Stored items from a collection
*** Block opens ***

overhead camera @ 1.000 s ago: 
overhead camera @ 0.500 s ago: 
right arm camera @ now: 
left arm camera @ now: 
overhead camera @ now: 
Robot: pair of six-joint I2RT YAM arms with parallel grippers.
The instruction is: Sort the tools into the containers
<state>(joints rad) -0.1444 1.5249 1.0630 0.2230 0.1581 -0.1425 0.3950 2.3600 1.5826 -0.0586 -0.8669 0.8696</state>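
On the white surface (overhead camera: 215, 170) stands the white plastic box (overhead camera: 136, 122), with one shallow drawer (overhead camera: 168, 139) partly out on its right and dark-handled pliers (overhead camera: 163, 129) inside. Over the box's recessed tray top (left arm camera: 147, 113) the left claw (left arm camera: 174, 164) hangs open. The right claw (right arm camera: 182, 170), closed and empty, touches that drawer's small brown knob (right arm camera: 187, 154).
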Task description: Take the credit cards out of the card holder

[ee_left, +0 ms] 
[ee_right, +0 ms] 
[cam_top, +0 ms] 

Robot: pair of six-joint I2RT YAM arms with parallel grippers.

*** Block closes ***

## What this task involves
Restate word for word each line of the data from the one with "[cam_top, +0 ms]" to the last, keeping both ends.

## Task response
[cam_top, +0 ms] 

Robot: pair of six-joint I2RT YAM arms with parallel grippers.

Nothing else is required to complete the exercise.